In summary, I’ve throughly enjoyed this personal inquiry into my past, my experiences and my choices and ultimately asking myself what makes me a global citizen? The answer is travel, adventure, camp, education, a sense of belonging and the development of true compassion, based upon sharing my own passion. I wrote about these experiences in sequential order and also reflected upon the essence of why this order matters. Currently, compassion is the most profound reward of my life learning and experiences to date. I think it is the heart of global citizenship, but it doesn’t necessarily come naturally to humans. It can't be the starting point of global citizenship education. We are not all born as compassionate entities who want to make the world a better place. For me, compassion is a learned behaviour and it has a lot to do with what I’ve seen, where I’ve been and who I’ve interacted with.
“The self is not something ready-made, but something in continuous formation through choice of action.”
- John Dewey
- John Dewey
My global citizen profile includes the following attributes which I believe are developed through the experiences described above.

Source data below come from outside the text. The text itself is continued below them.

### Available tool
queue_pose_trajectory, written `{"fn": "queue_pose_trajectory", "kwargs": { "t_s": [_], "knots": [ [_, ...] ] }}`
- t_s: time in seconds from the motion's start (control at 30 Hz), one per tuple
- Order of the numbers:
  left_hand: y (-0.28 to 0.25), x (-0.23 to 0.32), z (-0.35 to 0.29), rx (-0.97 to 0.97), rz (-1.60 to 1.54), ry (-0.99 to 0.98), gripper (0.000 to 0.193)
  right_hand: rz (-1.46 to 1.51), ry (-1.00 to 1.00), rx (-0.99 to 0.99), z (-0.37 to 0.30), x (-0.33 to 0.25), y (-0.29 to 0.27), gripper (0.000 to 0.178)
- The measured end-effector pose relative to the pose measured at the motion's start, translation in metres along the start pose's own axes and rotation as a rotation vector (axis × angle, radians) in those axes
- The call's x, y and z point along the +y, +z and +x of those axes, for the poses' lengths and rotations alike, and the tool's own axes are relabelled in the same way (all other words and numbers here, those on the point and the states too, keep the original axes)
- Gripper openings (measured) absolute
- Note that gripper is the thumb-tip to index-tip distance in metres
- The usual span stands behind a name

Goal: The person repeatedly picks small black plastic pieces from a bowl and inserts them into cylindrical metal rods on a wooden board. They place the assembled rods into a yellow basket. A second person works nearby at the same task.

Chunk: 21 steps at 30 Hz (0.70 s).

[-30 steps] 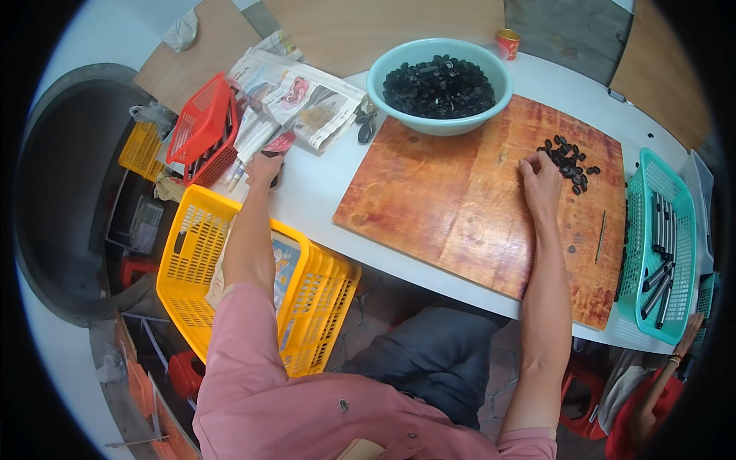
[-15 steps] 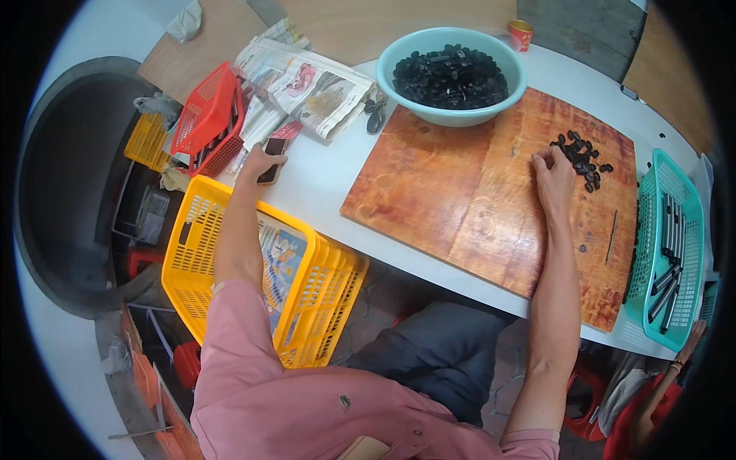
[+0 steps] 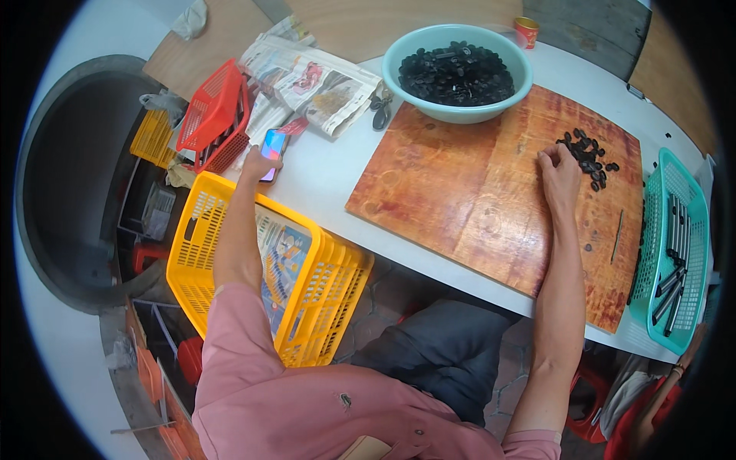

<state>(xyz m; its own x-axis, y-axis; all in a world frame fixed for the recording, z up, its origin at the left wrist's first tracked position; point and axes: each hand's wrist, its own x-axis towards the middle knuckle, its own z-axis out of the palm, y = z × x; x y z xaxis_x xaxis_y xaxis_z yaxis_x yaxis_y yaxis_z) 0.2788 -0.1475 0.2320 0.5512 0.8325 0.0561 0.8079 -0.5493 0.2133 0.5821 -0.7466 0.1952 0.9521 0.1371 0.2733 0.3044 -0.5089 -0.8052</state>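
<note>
At the table's left edge, my left hand (image 3: pixel 259 164) is closed around the lower part of a smartphone (image 3: pixel 273 144), whose screen is lit in blue and pink. My right hand (image 3: pixel 561 175) rests on a reddish-brown wooden board (image 3: pixel 445 199) with its fingers curled inward; whatever they may hold is hidden. Just beyond those fingers lies a loose pile of small black oval pieces (image 3: pixel 589 156). A pale turquoise bowl (image 3: pixel 458 113) heaped with similar black pieces (image 3: pixel 456 75) stands on the board's far part. One thin rod (image 3: pixel 616 238) lies near the board's right side.
Below my left forearm sit stacked yellow crates (image 3: pixel 326 284) with printed paper inside. Red baskets (image 3: pixel 211 107) and newspapers (image 3: pixel 314 84) lie at the far left. A green basket (image 3: pixel 652 230) with dark tubes is at right, near another person's hand (image 3: pixel 694 345). A red-gold cup (image 3: pixel 527 32) stands behind.
The phone's screen has gone from dark to lit, and my left hand now sits lower on it. My right hand stays by the black pieces. The whole view has shifted slightly.
</note>
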Motion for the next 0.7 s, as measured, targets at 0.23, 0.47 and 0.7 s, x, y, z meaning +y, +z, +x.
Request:
{"fn": "queue_pose_trajectory", "kwargs": {
  "t_s": [0.23,0.47,0.7],
  "knots": [
    [0.006,0.009,-0.006,0.175,0.089,-0.140,0.100,0.001,0.001,0.002,-0.001,-0.001,-0.001,0.020],
    [-0.001,0.031,-0.023,0.258,0.058,-0.158,0.097,-0.021,0.007,-0.008,0.000,-0.003,-0.002,0.020],
    [-0.002,0.042,-0.031,0.264,0.161,-0.099,0.090,-0.001,0.002,-0.001,0.000,-0.002,-0.001,0.020]
  ]
}}
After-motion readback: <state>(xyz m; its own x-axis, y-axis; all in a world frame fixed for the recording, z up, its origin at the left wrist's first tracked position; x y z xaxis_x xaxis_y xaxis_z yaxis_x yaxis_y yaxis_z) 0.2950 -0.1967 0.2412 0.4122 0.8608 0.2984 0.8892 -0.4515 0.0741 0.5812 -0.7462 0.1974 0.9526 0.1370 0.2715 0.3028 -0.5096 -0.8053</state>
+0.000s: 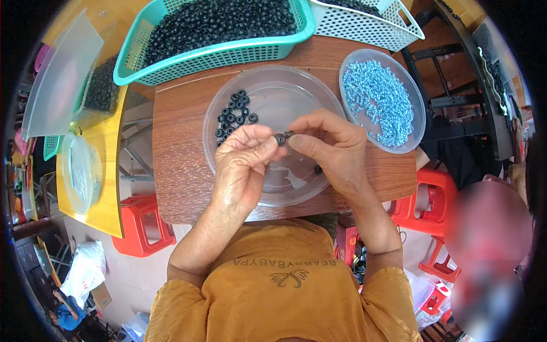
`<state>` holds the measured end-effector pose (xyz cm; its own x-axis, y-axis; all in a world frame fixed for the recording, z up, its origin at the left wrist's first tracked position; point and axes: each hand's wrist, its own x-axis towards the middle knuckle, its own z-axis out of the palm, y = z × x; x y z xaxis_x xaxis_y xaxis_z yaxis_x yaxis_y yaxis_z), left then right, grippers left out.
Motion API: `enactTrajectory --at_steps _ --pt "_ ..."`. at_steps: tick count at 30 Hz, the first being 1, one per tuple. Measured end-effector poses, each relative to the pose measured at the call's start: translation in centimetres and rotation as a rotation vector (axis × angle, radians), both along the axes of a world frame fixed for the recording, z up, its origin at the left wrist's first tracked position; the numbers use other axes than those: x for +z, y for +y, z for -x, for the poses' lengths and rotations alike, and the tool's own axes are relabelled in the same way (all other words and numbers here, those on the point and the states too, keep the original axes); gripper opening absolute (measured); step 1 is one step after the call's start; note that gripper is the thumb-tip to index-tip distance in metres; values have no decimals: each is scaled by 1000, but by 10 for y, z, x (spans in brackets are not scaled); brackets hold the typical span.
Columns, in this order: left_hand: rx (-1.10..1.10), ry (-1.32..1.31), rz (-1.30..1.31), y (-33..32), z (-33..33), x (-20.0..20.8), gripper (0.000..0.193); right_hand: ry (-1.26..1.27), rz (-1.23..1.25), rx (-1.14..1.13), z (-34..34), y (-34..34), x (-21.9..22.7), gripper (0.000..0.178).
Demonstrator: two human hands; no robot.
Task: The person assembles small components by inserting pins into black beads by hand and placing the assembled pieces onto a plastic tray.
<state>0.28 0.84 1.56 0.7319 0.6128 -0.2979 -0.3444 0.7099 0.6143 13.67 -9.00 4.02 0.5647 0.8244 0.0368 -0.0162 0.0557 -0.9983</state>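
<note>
Close together over a round clear plastic tray (273, 196), my two hands meet at one small black ring-shaped part (281, 139). The thumb and index finger of my left hand (239, 168) pinch it from the left. From the right, the thumb and forefinger of my right hand (337, 151) close on its other end; anything smaller between those fingertips is hidden. Several loose black ring-shaped parts (232, 113) lie in the left part of the tray. One more dark piece (318, 170) shows beside my right hand. Small shiny blue pieces (384, 100) fill a clear bowl (419, 137) right of the tray.
A green basket (222, 57) heaped with black parts stands at the table's far edge, beside a white perforated basket (370, 25). On the left, a yellow table (105, 194) carries clear containers. Red stools (142, 225) flank the wooden table (182, 171). A blurred person appears at right.
</note>
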Motion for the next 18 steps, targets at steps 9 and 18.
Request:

Core Values (beliefs): respect, equality, justice, peace, human rights, social responsibility, accountability, environmental appreciation
Key Competencies (actions): embracing diversity, cultural awareness, international mindedness, independence, citizenship, being caring, responsible, sensitive, flexible, resilient, nurturing, curios, empathetic, open minded, trustworthy, patient, persistent
Skill Development (abilities): communication, collaboration, cooperation, problem solving, survival, community development, leadership, improvisation, conflict resolution, resourcefulness, negotiation, critical thinking
Knowledge Acquisition (understanding): Languages, History, Geography, Social Studies, Science, Math, Cultural Studies, Economics, The Arts, how the world works, etc.